▸ **Data shown**
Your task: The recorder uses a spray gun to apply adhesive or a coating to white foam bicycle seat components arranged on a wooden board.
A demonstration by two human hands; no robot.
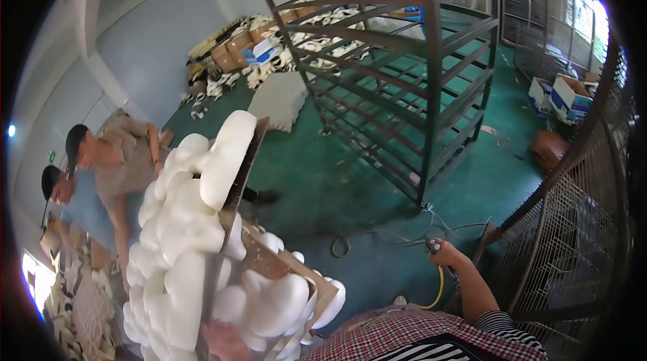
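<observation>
My left hand (224, 342) grips the lower end of a tall stack of brown boards (244, 165) loaded with rounded white foam pieces (182, 226); the stack leans up and away from me, and the foam partly hides my fingers. Out to the right, my right hand (441, 253) is closed around a small dark nozzle tool (433, 247). A yellow hose (439, 287) runs down from it toward my checked shirt.
A tall empty dark metal rack (424, 57) stands on the green floor ahead. A wire mesh cage (579, 226) lines the right side. Two people (108, 165) bend over at the left. Cardboard boxes (232, 51) and white pieces lie along the far wall. A cable (377, 233) trails on the floor.
</observation>
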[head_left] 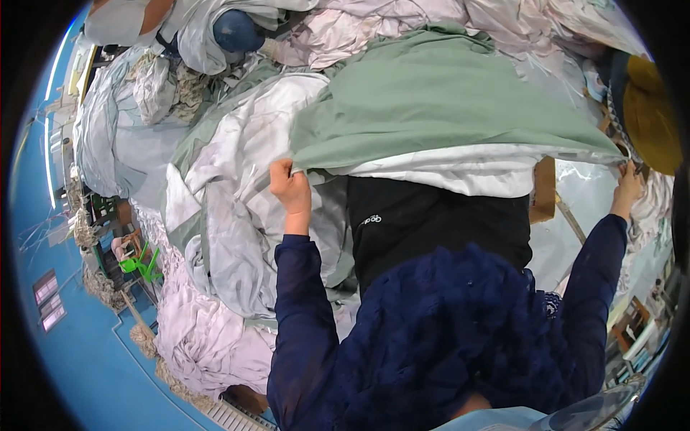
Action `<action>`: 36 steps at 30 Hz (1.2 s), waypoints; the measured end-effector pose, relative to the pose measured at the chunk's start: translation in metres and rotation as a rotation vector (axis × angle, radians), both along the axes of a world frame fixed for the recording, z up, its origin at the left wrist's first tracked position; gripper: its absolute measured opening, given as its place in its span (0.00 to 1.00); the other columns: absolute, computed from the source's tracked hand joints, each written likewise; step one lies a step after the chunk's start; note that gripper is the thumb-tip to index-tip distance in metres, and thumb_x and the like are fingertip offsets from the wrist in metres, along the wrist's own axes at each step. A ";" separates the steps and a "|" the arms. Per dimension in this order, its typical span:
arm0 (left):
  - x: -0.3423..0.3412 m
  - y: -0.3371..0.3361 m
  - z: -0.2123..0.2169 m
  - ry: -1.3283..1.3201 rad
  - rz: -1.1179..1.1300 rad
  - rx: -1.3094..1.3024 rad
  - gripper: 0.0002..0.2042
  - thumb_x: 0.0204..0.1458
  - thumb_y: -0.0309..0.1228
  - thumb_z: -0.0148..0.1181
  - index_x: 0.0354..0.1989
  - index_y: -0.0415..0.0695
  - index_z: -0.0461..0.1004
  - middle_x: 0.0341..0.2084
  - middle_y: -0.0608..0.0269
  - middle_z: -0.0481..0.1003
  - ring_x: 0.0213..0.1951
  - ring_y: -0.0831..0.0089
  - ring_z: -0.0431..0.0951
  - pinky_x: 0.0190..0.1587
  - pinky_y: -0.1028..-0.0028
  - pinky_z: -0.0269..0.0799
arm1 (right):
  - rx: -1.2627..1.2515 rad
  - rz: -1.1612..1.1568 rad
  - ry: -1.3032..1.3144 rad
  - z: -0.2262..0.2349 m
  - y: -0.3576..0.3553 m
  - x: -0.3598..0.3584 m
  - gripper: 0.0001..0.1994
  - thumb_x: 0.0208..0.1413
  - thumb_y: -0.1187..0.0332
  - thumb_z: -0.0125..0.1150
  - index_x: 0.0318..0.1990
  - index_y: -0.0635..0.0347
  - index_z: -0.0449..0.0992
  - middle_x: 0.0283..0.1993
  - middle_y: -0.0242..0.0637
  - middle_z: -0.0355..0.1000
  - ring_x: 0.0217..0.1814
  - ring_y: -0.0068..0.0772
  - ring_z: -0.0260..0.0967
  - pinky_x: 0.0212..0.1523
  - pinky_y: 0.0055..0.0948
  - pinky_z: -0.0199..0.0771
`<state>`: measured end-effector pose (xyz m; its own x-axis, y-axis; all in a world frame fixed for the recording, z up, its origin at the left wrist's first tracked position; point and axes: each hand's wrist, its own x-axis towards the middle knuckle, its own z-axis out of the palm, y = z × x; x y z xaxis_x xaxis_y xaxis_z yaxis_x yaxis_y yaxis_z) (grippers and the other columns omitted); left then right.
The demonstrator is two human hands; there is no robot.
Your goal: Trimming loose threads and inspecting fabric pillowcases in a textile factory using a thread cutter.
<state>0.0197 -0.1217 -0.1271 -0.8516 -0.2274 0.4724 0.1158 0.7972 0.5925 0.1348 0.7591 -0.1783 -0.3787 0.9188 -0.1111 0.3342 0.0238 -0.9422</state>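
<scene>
With left hand [291,188] balled tight left of the black cloth garment [440,228], gripping a wide sage-green fabric sheet [431,104]; with right hand [628,188], pinching its other end right of that garment. Basically stretched between both, just beyond it.

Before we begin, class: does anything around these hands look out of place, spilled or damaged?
No spill or damage stands out. The pale pink fabric at lower left lies in a crumpled heap, untidy compared with the green fabric stretched between the left hand and right hand.
</scene>
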 end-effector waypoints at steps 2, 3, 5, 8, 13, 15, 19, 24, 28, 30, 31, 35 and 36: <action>0.000 -0.002 -0.001 -0.017 0.004 0.009 0.05 0.44 0.17 0.57 0.28 0.40 0.71 0.21 0.59 0.70 0.22 0.64 0.70 0.29 0.70 0.68 | 0.003 -0.001 0.048 -0.008 -0.003 -0.004 0.15 0.57 0.60 0.65 0.41 0.64 0.77 0.32 0.32 0.76 0.26 0.18 0.71 0.16 0.15 0.51; -0.003 -0.004 -0.011 -0.016 0.000 0.043 0.04 0.44 0.18 0.58 0.28 0.40 0.71 0.21 0.59 0.71 0.23 0.66 0.71 0.29 0.70 0.68 | 0.042 -0.016 -0.001 -0.003 0.014 0.002 0.12 0.57 0.61 0.65 0.39 0.61 0.77 0.33 0.31 0.76 0.25 0.19 0.71 0.15 0.16 0.52; -0.004 -0.004 -0.009 -0.020 0.008 0.072 0.04 0.44 0.18 0.59 0.28 0.40 0.71 0.22 0.59 0.72 0.23 0.67 0.72 0.29 0.71 0.69 | 0.088 -0.016 -0.149 -0.001 0.018 -0.005 0.08 0.57 0.63 0.65 0.37 0.58 0.77 0.31 0.30 0.76 0.24 0.20 0.70 0.16 0.16 0.56; -0.008 0.002 -0.013 -0.032 0.002 0.176 0.04 0.45 0.19 0.60 0.29 0.39 0.73 0.24 0.59 0.74 0.26 0.69 0.75 0.31 0.72 0.70 | 0.109 0.043 0.228 0.022 0.030 -0.012 0.09 0.58 0.64 0.64 0.39 0.59 0.78 0.32 0.32 0.76 0.26 0.22 0.70 0.19 0.17 0.60; -0.001 0.042 0.053 0.003 -0.102 0.165 0.08 0.46 0.15 0.57 0.35 0.36 0.76 0.28 0.63 0.78 0.30 0.78 0.76 0.36 0.79 0.72 | 0.251 0.521 0.309 0.113 -0.138 -0.093 0.09 0.62 0.69 0.56 0.46 0.62 0.76 0.37 0.31 0.75 0.31 0.23 0.68 0.29 0.20 0.67; -0.007 0.077 0.075 0.019 -0.175 0.216 0.09 0.45 0.14 0.55 0.35 0.36 0.76 0.28 0.64 0.78 0.29 0.79 0.75 0.35 0.79 0.71 | -0.028 0.777 0.449 0.160 -0.246 -0.097 0.09 0.61 0.71 0.55 0.46 0.63 0.75 0.35 0.28 0.73 0.29 0.21 0.65 0.30 0.19 0.65; -0.004 0.124 0.116 0.013 -0.319 0.374 0.10 0.43 0.13 0.55 0.34 0.36 0.77 0.25 0.65 0.78 0.26 0.83 0.73 0.31 0.82 0.68 | -0.190 1.371 0.275 0.197 -0.497 -0.123 0.25 0.39 0.72 0.73 0.50 0.57 0.75 0.34 0.24 0.66 0.30 0.14 0.60 0.32 0.18 0.61; -0.008 0.163 0.151 -0.109 -0.482 0.521 0.07 0.42 0.15 0.59 0.31 0.36 0.76 0.22 0.69 0.75 0.24 0.85 0.70 0.28 0.83 0.66 | -0.035 1.405 0.363 0.170 -0.561 -0.107 0.22 0.43 0.73 0.72 0.50 0.60 0.75 0.29 0.24 0.70 0.28 0.15 0.62 0.31 0.18 0.63; -0.013 0.165 0.143 -0.144 -0.546 0.529 0.08 0.40 0.16 0.64 0.29 0.37 0.74 0.21 0.69 0.73 0.23 0.83 0.70 0.25 0.79 0.65 | -0.149 1.091 0.413 0.158 -0.548 -0.108 0.11 0.54 0.76 0.64 0.44 0.66 0.76 0.31 0.24 0.72 0.32 0.13 0.66 0.35 0.17 0.67; -0.018 0.167 0.125 -0.019 -0.578 0.248 0.11 0.38 0.15 0.62 0.31 0.39 0.74 0.21 0.60 0.73 0.22 0.69 0.73 0.26 0.74 0.67 | -0.079 1.021 0.473 0.162 -0.526 -0.110 0.07 0.58 0.79 0.57 0.43 0.67 0.76 0.35 0.26 0.74 0.36 0.14 0.68 0.39 0.16 0.68; -0.020 0.166 0.117 -0.008 -0.548 0.169 0.10 0.38 0.17 0.58 0.31 0.41 0.75 0.25 0.54 0.74 0.25 0.56 0.75 0.29 0.67 0.70 | -0.039 0.943 0.542 0.178 -0.523 -0.111 0.06 0.57 0.78 0.59 0.41 0.67 0.78 0.27 0.22 0.70 0.29 0.12 0.61 0.31 0.15 0.62; -0.042 0.160 0.074 0.007 -0.235 -0.021 0.08 0.43 0.23 0.54 0.32 0.45 0.76 0.30 0.58 0.76 0.33 0.55 0.78 0.32 0.62 0.71 | 0.144 0.956 0.728 0.225 -0.491 -0.101 0.07 0.59 0.79 0.55 0.43 0.68 0.75 0.41 0.35 0.75 0.41 0.21 0.70 0.44 0.22 0.69; -0.048 0.162 0.069 0.021 -0.233 -0.012 0.08 0.43 0.23 0.54 0.32 0.45 0.76 0.30 0.58 0.76 0.33 0.55 0.78 0.32 0.62 0.71 | 0.149 0.914 0.797 0.233 -0.482 -0.101 0.07 0.59 0.79 0.54 0.43 0.68 0.75 0.42 0.37 0.75 0.42 0.23 0.71 0.44 0.24 0.70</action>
<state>-0.0285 0.0399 -0.0579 -0.8705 -0.0199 0.4918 0.3097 0.7544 0.5787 0.0343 0.2774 0.0551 -0.8057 0.2623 0.5312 -0.5323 0.0730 -0.8434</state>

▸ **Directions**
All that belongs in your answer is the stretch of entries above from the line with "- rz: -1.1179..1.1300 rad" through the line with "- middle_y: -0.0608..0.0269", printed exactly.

▸ **Finished task**
  - rz: -1.1179..1.1300 rad
  - rx: -1.3094..1.3024 rad
  - gripper: 0.0002..0.2042
  - thumb_x: 0.0204..0.1458
  - thumb_y: -0.0309..0.1228
  - thumb_z: -0.0148..0.1181
  - index_x: 0.0354..0.1989
  - index_y: -0.0415..0.0695
  - index_z: -0.0461..0.1004
  - middle_x: 0.0341..0.2084
  - middle_y: -0.0608..0.0269

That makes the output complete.